EUA: designar houthis como “organização terrorista” é “sentença de morte para milhares de iemenitas”

Para as organizações humanitárias, a decisão da Administração Trump, que visa atingir o Irão, é “vandalismo diplomático”. ONU avisa que “terá graves repercussões políticas e humanitárias”. Crise humanitária no Iémen é a pior do mundo.

Foto
Distribuição de ajuda por um grupo humanitário local, Mona Relief, na cidade de Hudheida, no mar Vermelho YAHYA ARHAB/EPA

Congressistas e senadores americanos já começaram a pedir ao Presidente eleito, Joe Biden, para reverter a decisão da Administração de Donald Trump, que designou os rebeldes houthis iemenitas como uma “organização terrorista estrangeira”. Para o senador democrata Chris Murphy, que tentou fazer aprovar legislação para forçar os Estados Unidos a deixar de apoiar a Arábia Saudita, que os houthis combatem, a medida “é uma sentença de morte para milhares de iemenitas”.

“Vai travar a chegada de ajuda humanitária, tornar negociações de paz quase impossíveis e fortalecer o Irão. Biden deve reverter esta política no dia 1” do seu mandato, afirmou Murphy. A Casa Branca justifica a decisão como parte da sua política de “pressão máxima” sobre o Irão, acusado de apoiar o grupo iemenita na guerra civil que só se tornou mais mortífera desde que os sauditas decidiram envolver-se, à frente de uma coligação regional, em 2015.

O retrato do senador do Connecticut é esmagador mas nem por isso pouco realista. Na prática, a classificação dos houthis como terroristas pelo Departamento de Estado pode provocar o fim da ajuda das agências das Nações Unidas nas zonas controladas pelo grupo rebeldes, uma parte do Iémen onde vive 70% da população. A partir de agora, qualquer pessoa ou organização que tente enviar ajuda para estas regiões pode ser considerada cúmplice de terroristas e arrisca-se a ser julgada por isso nos EUA.

A ONU avisa que a medida “terá provavelmente graves repercussões políticas e humanitárias” e deverá ter “um impacto negativo nos esforços para relançar o processo político no Iémen, assim como irá polarizar ainda mais as posições das várias partes no conflito”.

Com o país mergulhado na pior crise humanitária do mundo, a ONU diz que quase 80% dos 28 milhões de iemenitas dependem de ajuda para sobreviver e mais de 13 milhões estão em risco de morrer à fome. Actualmente, a distribuição de ajuda já é muito dificultada pelos combates.

O senador republicano Todd Young também criticou a decisão, que foi oficializada na segunda-feira, e disse que espera trabalhar com Biden e com a sua equipa para “anular esta decisão equivocada”. Mas mesmo que o novo Presidente reverta a classificação logo depois de tomar posse, a 20 de Janeiro, o que não é certo, o processo é longo e já terão sido causados danos.

No fim de Dezembro, 20 antigos diplomatas norte-americanos especializados no Médio Oriente assinaram uma carta dirigida ao secretário de Estado, Mike Pompeo, tentando dissuadir a Administração de avançar. Muitas organizações humanitárias e think tanks fizeram os possíveis para tentar explicar as consequências da decisão, como recorda agora, numa série de tweets, Peter Salisbury, analista no International Crisis Group, defendendo que a designação faz pouco para travar as actividades dos houthis e se arrisca a ser uma “punição colectiva” para os iemenitas.

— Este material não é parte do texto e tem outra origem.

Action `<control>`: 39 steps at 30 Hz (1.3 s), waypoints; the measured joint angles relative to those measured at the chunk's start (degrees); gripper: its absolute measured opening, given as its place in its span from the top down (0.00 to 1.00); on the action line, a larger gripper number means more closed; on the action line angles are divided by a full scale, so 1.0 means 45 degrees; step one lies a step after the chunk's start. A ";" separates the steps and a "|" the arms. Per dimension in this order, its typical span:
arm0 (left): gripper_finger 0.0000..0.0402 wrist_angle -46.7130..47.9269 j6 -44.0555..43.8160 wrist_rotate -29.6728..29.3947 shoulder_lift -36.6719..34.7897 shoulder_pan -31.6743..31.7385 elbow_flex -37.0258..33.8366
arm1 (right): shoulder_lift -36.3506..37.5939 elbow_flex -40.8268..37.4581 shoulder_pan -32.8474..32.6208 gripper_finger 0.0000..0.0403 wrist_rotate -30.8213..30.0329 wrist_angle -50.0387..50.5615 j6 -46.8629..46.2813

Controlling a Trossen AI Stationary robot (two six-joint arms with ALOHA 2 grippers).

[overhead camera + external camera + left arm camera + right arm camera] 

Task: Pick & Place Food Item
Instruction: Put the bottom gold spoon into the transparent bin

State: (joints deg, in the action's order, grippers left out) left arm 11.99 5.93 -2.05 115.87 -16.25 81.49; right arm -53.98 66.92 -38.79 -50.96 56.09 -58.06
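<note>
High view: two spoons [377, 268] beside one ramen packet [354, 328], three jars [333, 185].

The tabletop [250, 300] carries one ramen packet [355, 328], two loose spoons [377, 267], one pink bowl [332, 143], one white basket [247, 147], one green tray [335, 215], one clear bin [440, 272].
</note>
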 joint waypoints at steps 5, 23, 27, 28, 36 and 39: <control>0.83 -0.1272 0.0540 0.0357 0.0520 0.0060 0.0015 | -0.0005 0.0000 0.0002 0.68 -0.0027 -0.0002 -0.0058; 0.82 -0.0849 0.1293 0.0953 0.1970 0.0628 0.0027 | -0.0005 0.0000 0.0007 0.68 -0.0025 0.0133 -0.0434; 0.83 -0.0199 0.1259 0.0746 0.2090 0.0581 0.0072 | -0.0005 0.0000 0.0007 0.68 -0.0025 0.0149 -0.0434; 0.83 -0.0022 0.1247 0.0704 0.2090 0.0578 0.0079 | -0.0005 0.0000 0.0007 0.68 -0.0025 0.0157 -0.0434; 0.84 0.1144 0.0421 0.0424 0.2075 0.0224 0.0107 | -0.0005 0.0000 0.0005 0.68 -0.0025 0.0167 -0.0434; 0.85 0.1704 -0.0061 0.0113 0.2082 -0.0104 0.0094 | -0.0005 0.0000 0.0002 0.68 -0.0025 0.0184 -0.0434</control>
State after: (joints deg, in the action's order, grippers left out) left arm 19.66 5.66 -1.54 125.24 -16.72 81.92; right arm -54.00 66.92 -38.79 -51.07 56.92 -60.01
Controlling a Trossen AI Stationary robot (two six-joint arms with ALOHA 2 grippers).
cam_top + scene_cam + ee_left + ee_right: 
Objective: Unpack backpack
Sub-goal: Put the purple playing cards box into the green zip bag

O ICG, escreve, analisou os argumentos da Administração Trump, nomeadamente a defesa de que as sanções “vão enfraquecer os houthis financeiramente e convencer os seus aliados de que não têm viabilidade”. Mas “a nossa pesquisa e análise sugere o contrário”, indicando que “ao precipitar uma situação de fome”, a medida dos EUA só “vai empurrar os houthis ainda mais para o Irão”.

“A última coisa de que os iemenitas precisam é de mais vandalismo diplomático”, reagiu David Miliband, ex-ministro dos Negócios Estrangeiros britânico e chefe executivo da ONG International Rescue Committee. “O que é preciso é o contrário – pressão sobre todas as partes do conflito para que deixem de usar os civis como reféns dos seus jogos de guerra.”

Quando Riad decidiu intervir no conflito iemenita – que opunha militares e milícias leais ao Presidente Abd Mansour Hadi aos grupos que combatem em nome dos rebeldes xiitas houthis –, Barack Obama aceitou fornecer “apoio logístico e partilhar informações dos serviços secretos. Entretanto, armas e tecnologia vendida pelos EUA (mas também pelo Reino Unido e outros países europeus) já foram usadas pelos sauditas ou pelos Emirados Árabes Unidos em ataques que mataram milhares de civis iemenitas.